SUPPLIED MATERIAL ▸
-- -- --

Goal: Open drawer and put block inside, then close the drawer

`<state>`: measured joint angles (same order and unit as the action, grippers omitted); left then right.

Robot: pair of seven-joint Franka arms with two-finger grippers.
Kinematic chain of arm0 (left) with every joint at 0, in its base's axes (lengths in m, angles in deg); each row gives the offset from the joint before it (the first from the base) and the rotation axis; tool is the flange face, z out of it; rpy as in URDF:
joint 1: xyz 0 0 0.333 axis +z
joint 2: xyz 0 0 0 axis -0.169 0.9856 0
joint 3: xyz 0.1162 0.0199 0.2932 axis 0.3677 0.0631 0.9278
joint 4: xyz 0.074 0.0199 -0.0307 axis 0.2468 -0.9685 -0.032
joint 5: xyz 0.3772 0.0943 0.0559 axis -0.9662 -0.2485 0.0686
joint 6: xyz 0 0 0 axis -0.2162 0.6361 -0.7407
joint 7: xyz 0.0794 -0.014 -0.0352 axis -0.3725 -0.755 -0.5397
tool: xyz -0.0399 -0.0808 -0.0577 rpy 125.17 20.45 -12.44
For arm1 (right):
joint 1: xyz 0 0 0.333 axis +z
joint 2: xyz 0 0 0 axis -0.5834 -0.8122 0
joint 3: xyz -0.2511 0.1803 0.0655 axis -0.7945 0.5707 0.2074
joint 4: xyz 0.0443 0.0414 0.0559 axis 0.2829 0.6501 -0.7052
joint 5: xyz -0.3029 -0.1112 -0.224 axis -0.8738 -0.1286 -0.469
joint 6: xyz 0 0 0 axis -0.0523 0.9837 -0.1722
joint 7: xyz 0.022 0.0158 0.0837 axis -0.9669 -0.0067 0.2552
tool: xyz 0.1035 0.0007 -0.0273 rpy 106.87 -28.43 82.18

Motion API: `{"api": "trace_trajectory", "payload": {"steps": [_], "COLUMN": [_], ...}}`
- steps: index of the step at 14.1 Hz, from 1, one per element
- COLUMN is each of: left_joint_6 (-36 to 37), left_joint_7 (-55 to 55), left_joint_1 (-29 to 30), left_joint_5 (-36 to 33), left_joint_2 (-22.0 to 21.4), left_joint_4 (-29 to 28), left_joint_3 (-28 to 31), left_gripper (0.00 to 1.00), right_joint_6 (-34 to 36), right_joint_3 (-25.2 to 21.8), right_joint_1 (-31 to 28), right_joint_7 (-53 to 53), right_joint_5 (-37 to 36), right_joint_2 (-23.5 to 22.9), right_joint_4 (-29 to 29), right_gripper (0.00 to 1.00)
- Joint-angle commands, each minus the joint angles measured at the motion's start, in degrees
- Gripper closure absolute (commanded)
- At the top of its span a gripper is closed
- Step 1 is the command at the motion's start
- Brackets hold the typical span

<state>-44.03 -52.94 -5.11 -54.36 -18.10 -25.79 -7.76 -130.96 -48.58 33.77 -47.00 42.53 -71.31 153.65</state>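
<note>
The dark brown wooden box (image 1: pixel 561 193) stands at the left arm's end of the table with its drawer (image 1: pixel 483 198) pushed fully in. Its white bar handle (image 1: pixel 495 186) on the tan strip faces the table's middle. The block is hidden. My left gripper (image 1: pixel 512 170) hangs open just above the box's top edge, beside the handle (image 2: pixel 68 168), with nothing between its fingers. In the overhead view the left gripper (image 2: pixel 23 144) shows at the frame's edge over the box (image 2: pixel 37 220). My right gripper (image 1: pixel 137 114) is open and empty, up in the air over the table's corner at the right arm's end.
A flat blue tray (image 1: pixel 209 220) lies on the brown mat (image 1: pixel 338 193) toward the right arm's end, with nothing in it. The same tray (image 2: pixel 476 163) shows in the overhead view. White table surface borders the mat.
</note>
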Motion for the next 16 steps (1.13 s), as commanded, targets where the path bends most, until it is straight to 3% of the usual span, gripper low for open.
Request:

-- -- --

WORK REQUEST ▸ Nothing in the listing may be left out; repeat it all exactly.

RESPONSE TO THIS TASK ▸
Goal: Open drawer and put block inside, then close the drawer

`<state>`: measured joint angles (same order and unit as the action, grippers omitted); left then right.

Robot: pair of seven-joint Franka arms with two-finger grippers.
Kinematic chain of arm0 (left) with every joint at 0, in its base's axes (lengths in m, angles in deg); each row gives the offset from the joint before it (the first from the base) and the rotation axis; tool is the flange face, z out of it; rpy as in URDF:
joint 1: xyz 0 0 0.333 axis +z
joint 2: xyz 0 0 0 axis -0.169 0.9856 0
joint 3: xyz 0.1162 0.0199 0.2932 axis 0.3677 0.0631 0.9278
joint 4: xyz 0.074 0.0199 -0.0307 axis 0.2468 -0.9685 -0.032
joint 5: xyz 0.3772 0.0943 0.0559 axis -0.9662 -0.2485 0.0686
joint 6: xyz 0 0 0 axis -0.2162 0.6361 -0.7407
joint 7: xyz 0.0794 -0.014 -0.0352 axis -0.3725 -0.755 -0.5397
tool: xyz -0.0399 -0.0808 -0.0577 rpy 125.17 20.45 -12.44
For arm1 (right):
joint 1: xyz 0 0 0.333 axis +z
joint 2: xyz 0 0 0 axis -0.5834 -0.8122 0
joint 3: xyz -0.2511 0.1803 0.0655 axis -0.7945 0.5707 0.2074
joint 4: xyz 0.0443 0.0414 0.0559 axis 0.2829 0.6501 -0.7052
joint 5: xyz -0.3029 -0.1112 -0.224 axis -0.8738 -0.1286 -0.469
joint 6: xyz 0 0 0 axis -0.0523 0.9837 -0.1722
joint 7: xyz 0.022 0.0158 0.0837 axis -0.9669 -0.0067 0.2552
tool: xyz 0.1035 0.0007 -0.0273 rpy 106.87 -28.43 82.18

Motion API: `{"api": "trace_trajectory", "payload": {"steps": [_], "COLUMN": [_], ...}}`
- steps: index of the step at 14.1 Hz, from 1, one per element
- COLUMN is each of: left_joint_6 (-36 to 37), left_joint_7 (-55 to 55), left_joint_1 (-29 to 30), left_joint_5 (-36 to 33), left_joint_2 (-22.0 to 21.4), left_joint_4 (-29 to 28), left_joint_3 (-28 to 31), left_gripper (0.00 to 1.00), right_joint_6 (-34 to 36), right_joint_3 (-25.2 to 21.8), right_joint_1 (-31 to 28), right_joint_7 (-53 to 53), right_joint_5 (-37 to 36), right_joint_2 (-23.5 to 22.9), right_joint_4 (-29 to 29), right_gripper (0.00 to 1.00)
- Joint-angle commands, each minus the joint angles measured at the motion's start, in degrees
- Gripper closure absolute (commanded)
- At the top of its span a gripper is closed
- Step 1 is the command at the motion's start
- Brackets hold the typical span

<state>-44.03 -52.94 -5.11 -54.36 -18.10 -25.79 -7.76 -130.96 -48.58 33.77 -47.00 42.53 -71.31 153.65</state>
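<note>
The dark brown wooden box (image 1: pixel 561 193) stands at the left arm's end of the table with its drawer (image 1: pixel 483 198) pushed fully in. Its white bar handle (image 1: pixel 495 186) on the tan strip faces the table's middle. The block is hidden. My left gripper (image 1: pixel 512 170) hangs open just above the box's top edge, beside the handle (image 2: pixel 68 168), with nothing between its fingers. In the overhead view the left gripper (image 2: pixel 23 144) shows at the frame's edge over the box (image 2: pixel 37 220). My right gripper (image 1: pixel 137 114) is open and empty, up in the air over the table's corner at the right arm's end.
A flat blue tray (image 1: pixel 209 220) lies on the brown mat (image 1: pixel 338 193) toward the right arm's end, with nothing in it. The same tray (image 2: pixel 476 163) shows in the overhead view. White table surface borders the mat.
</note>
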Motion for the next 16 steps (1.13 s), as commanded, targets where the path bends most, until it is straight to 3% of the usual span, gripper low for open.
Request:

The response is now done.